- TO DO -
Here are the records. Write out exactly the lines between the one holding "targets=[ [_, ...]" and the one holding "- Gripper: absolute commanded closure", inclusive.

- INPUT FOR THIS TASK -

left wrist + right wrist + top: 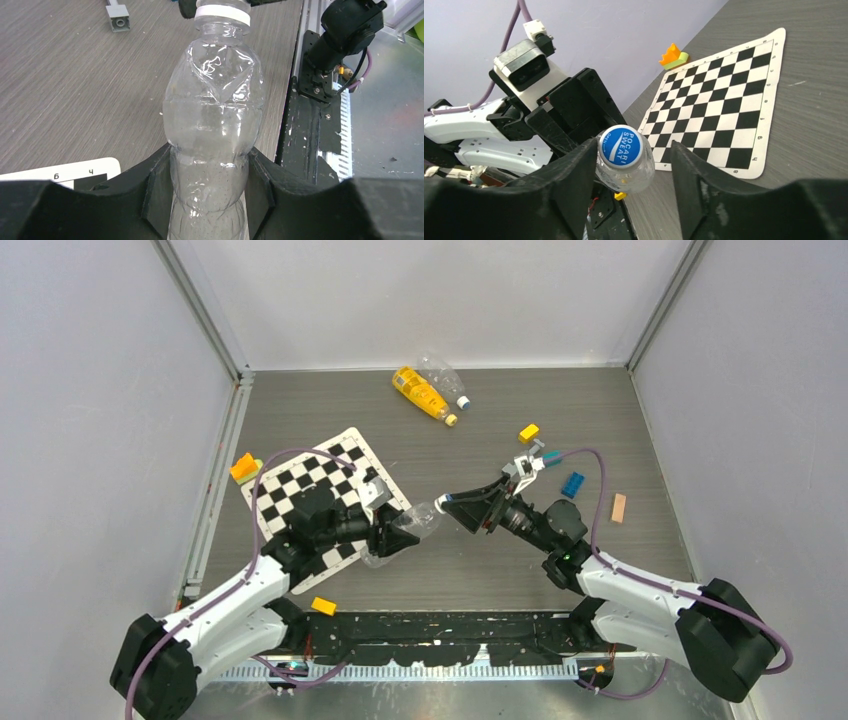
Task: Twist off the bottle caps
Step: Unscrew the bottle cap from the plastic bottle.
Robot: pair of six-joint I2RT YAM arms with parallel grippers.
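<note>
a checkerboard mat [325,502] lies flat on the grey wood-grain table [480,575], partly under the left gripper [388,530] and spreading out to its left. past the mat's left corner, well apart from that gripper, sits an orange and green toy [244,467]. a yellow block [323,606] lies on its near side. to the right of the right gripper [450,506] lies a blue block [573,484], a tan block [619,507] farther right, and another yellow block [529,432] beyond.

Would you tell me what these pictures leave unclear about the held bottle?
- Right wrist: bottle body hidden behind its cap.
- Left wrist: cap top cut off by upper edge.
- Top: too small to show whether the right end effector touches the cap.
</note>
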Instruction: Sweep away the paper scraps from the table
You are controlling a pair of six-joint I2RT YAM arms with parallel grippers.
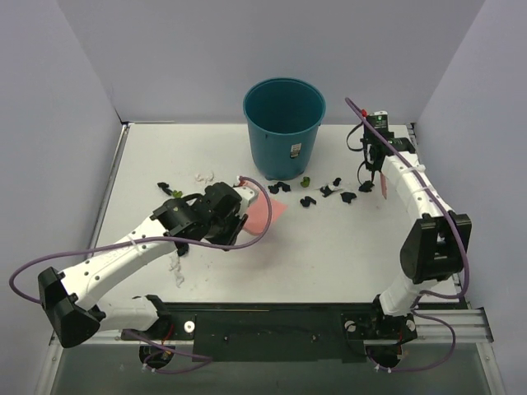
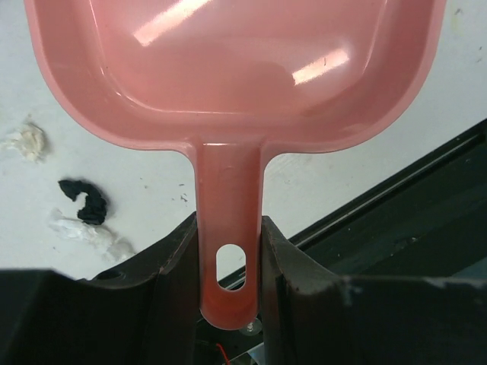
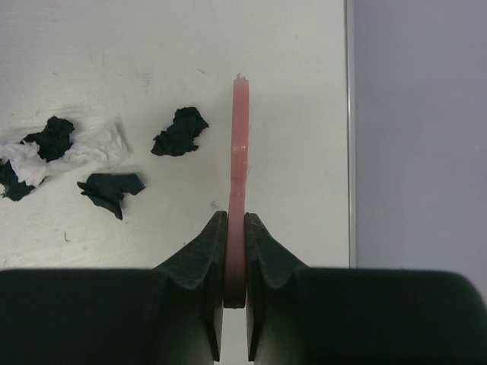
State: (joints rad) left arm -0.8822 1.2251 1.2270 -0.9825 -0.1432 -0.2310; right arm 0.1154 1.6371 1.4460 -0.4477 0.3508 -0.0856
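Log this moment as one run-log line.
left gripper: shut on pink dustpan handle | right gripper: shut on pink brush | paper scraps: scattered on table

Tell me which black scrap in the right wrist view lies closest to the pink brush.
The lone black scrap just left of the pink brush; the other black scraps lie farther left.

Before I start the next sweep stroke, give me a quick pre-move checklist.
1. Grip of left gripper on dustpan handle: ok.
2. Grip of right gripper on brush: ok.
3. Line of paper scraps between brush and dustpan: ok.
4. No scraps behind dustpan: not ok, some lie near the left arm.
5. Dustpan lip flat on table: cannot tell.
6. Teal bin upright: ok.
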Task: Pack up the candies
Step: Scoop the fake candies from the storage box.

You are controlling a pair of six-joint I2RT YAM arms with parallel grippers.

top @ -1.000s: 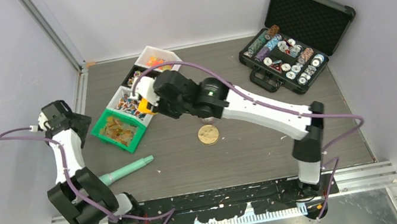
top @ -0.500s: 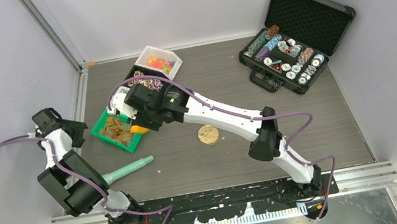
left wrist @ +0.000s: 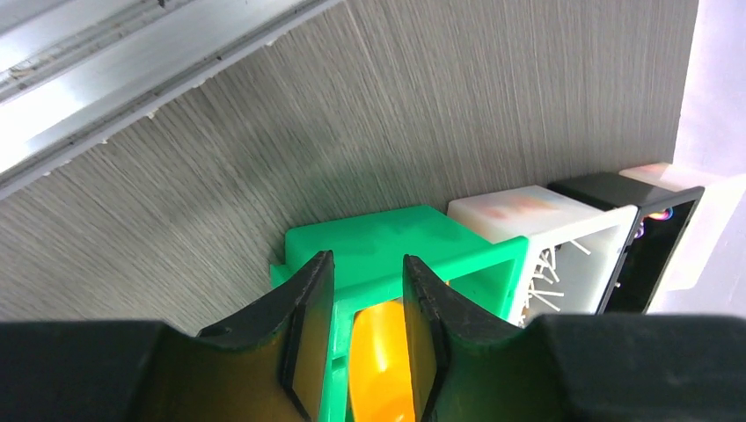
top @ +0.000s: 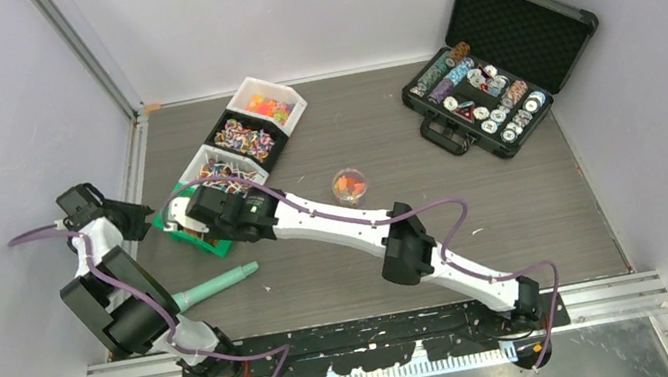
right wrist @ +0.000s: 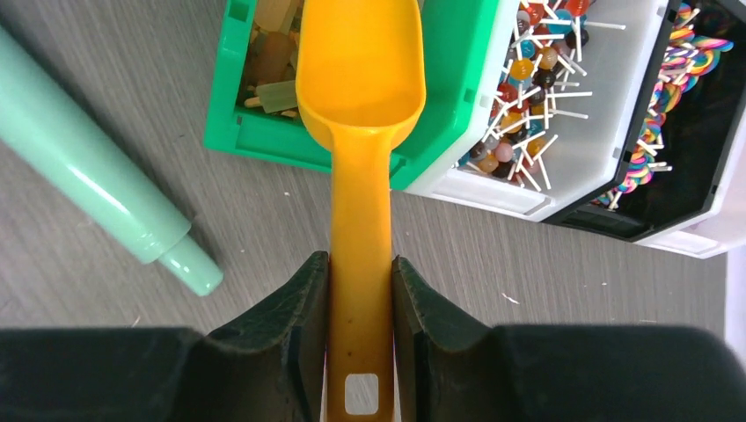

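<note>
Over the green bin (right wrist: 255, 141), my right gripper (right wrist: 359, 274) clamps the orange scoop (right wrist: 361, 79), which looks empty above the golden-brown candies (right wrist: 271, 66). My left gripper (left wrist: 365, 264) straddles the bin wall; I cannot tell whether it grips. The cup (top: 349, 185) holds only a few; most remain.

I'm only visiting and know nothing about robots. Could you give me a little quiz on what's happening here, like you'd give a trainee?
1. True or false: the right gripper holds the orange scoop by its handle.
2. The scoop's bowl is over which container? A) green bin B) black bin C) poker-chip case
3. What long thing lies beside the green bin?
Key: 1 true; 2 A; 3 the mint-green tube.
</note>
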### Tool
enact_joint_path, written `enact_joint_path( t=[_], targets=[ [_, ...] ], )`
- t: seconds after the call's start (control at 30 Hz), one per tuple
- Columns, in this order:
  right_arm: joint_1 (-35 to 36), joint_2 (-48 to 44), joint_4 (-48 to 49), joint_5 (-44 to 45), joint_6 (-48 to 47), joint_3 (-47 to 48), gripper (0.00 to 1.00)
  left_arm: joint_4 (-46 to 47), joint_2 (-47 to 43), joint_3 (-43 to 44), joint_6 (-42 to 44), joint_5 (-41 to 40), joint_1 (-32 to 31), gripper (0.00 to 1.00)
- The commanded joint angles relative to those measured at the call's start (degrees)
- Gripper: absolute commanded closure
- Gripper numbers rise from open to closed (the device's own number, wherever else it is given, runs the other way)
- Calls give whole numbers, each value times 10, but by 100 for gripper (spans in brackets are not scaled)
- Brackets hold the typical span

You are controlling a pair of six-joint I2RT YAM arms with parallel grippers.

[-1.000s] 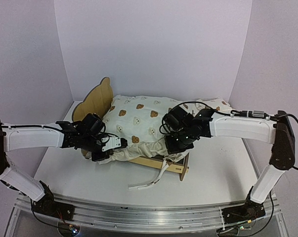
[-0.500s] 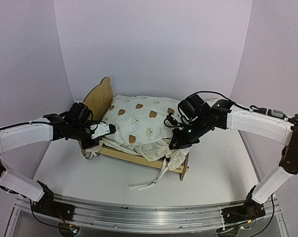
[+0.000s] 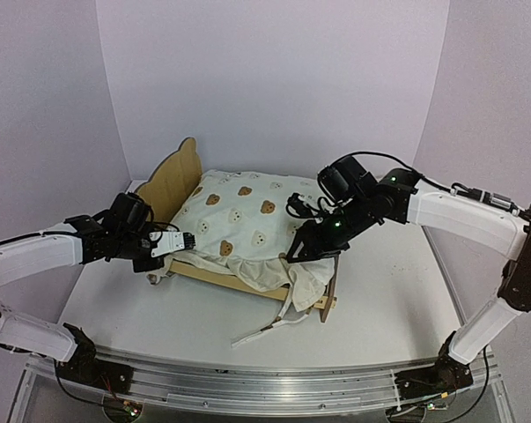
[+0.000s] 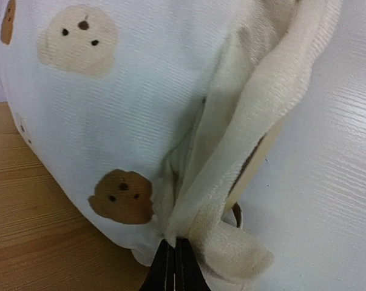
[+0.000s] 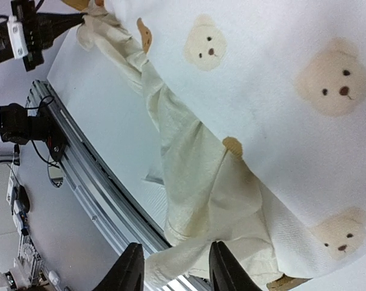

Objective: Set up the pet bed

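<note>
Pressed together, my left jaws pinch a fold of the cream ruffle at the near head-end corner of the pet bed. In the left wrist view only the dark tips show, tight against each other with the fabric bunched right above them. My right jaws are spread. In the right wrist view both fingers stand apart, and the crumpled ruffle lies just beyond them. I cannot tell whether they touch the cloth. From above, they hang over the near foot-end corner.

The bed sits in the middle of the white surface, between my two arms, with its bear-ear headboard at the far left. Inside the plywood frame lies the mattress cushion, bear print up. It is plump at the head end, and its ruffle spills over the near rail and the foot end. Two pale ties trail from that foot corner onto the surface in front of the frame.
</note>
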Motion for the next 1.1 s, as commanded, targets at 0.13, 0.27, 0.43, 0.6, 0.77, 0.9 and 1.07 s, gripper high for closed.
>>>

- SOLUTION TO THE PROBLEM -
enact_joint_path, written `enact_joint_path( t=[_], targets=[ [_, ...] ], )`
- t: seconds after the call's start (control at 30 Hz), one per tuple
- Columns, in this order:
  right_arm: joint_1 (-35 to 36), joint_2 (-48 to 44), joint_4 (-48 to 49), joint_5 (-44 to 45), joint_6 (-48 to 47), joint_3 (-47 to 48), gripper (0.00 to 1.00)
  left_arm: joint_4 (-46 to 47), joint_2 (-47 to 43), joint_3 (-43 to 44), joint_6 (-42 to 44), joint_5 (-41 to 40), joint_1 (-32 to 31), gripper (0.00 to 1.00)
- The commanded joint angles relative to those measured at the call's start (degrees)
- Gripper: absolute commanded closure

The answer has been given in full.